I couldn’t find my dog Wednesday morning. We just moved to a new house. He’d been adjusting to his new shock collar, but he only wears it when I’m gone. When I’m around, he’s been good about staying within shouting distance of the back door, though he’s made a few dalliances into the neighboring yards. A pointed yell usually brought him loping across the field for a scolding. 

Wednesday was different. It’s a long driveway, and by the time I reached its end, scanning the horizon for my bouncing, blockheaded mutt, listening for his ever-so-rare bark, I was almost on top of him. He was in the middle of the street. I won’t describe the scene, but it was … jolting. 

I adopted Achilles on the Friday of the first game of the 2014 prep football season, drifting after a breakup and looking for company around the house. A Craigslist ad in Chehalis offered a healthy “American Bulldog,” though what I found was a scrawny, wide-eyed, underfed pit bull-mix with a back scratched raw due to a flea allergy. He hadn’t been fixed, or given enough food, exercise, or time outside of an apartment to be happy.

He was, without question, the most pathetic excuse for a pet I’d ever seen, and I immediately agreed to take him. 

After a trip to the vet and a few weeks of a steady diet and exercise, he was fat and happy. He walked downtown to the bank with me every other Friday and explored miles of trails in Olympic National Forest.
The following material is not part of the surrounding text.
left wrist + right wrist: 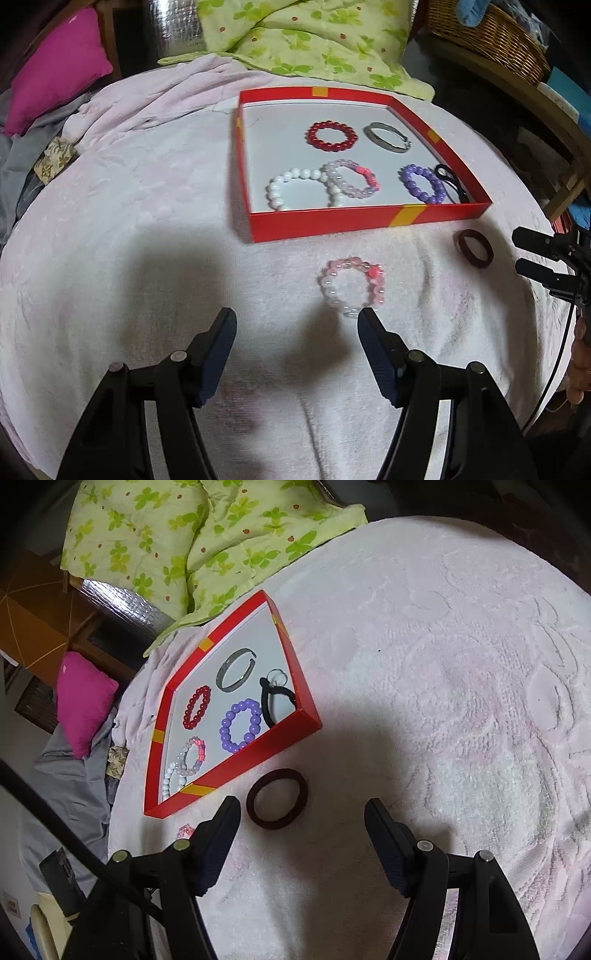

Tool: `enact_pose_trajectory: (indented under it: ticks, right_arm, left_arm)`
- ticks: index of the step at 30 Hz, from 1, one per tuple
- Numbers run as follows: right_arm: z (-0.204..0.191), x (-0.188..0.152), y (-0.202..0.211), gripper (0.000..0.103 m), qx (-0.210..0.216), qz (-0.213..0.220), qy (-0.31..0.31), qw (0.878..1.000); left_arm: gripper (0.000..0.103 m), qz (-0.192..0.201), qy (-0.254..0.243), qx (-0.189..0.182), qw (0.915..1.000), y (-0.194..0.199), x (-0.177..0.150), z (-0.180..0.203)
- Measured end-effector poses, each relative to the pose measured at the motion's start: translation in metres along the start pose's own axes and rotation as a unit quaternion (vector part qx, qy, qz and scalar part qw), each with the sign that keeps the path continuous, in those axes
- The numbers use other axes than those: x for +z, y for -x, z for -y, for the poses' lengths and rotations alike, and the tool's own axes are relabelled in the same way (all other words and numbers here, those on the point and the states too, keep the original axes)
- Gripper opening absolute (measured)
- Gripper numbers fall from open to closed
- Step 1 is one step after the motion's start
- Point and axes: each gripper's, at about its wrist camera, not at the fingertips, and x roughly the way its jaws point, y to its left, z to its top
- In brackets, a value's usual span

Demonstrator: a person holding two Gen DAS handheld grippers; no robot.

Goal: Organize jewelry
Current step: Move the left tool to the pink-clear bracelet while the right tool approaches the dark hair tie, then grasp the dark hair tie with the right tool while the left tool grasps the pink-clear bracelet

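Two pieces lie outside the red box (354, 221) on the pink towel (147, 206): a pink bead bracelet (352, 286) just ahead of the left gripper (297, 332), and a dark hair band (277, 798) ahead of the right gripper (302, 821). Both sets of jaws stand wide open and empty. The bracelet lies off to one side of the left jaws, so closing there may only nudge it or pinch towel pile. The band sits close to the box wall, which the right jaws could knock.

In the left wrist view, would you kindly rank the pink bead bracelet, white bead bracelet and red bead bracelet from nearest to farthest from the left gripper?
From the left gripper:
1. Pink bead bracelet, on the towel, outside the box.
2. White bead bracelet, at the box's near wall.
3. Red bead bracelet, deeper inside.
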Motion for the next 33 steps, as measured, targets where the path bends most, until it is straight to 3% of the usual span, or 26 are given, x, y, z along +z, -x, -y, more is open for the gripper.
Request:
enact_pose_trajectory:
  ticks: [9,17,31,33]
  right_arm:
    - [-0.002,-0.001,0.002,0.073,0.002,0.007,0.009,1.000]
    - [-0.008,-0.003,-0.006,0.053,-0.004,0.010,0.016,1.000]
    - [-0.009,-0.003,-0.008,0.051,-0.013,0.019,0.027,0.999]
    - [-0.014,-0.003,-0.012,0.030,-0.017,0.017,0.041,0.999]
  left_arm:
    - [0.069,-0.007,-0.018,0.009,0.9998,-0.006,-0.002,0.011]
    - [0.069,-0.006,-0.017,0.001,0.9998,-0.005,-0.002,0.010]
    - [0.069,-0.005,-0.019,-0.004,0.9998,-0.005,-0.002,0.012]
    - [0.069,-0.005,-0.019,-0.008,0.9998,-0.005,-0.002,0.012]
He didn’t lift a paw when my 6-year-old son tried to ride him like a horse, but he barked like mad at a questionable stranger who approached us on a late-night walk down Pearl Street. He could, on rare occasions, look as mean as a bloodthirsty junkyard hound, but his default expression was one of confusion and sadness. He regularly fell off of couches and benches, landing on his volleyball-sized head and bouncing up as if he’d been the victim of a cruel prank. For some reason he was confused by the act of going down — but not up — stairways. He was built like a linebacker — all shoulders and chest with a massive head, 70 pounds of stocky muscle and unabashed love on top of short, thick legs — but managed to look ridiculous with floppy ears, droopy jowls and sad brown eyes. He yawned, he sighed, and he was happiest with someone to hug. 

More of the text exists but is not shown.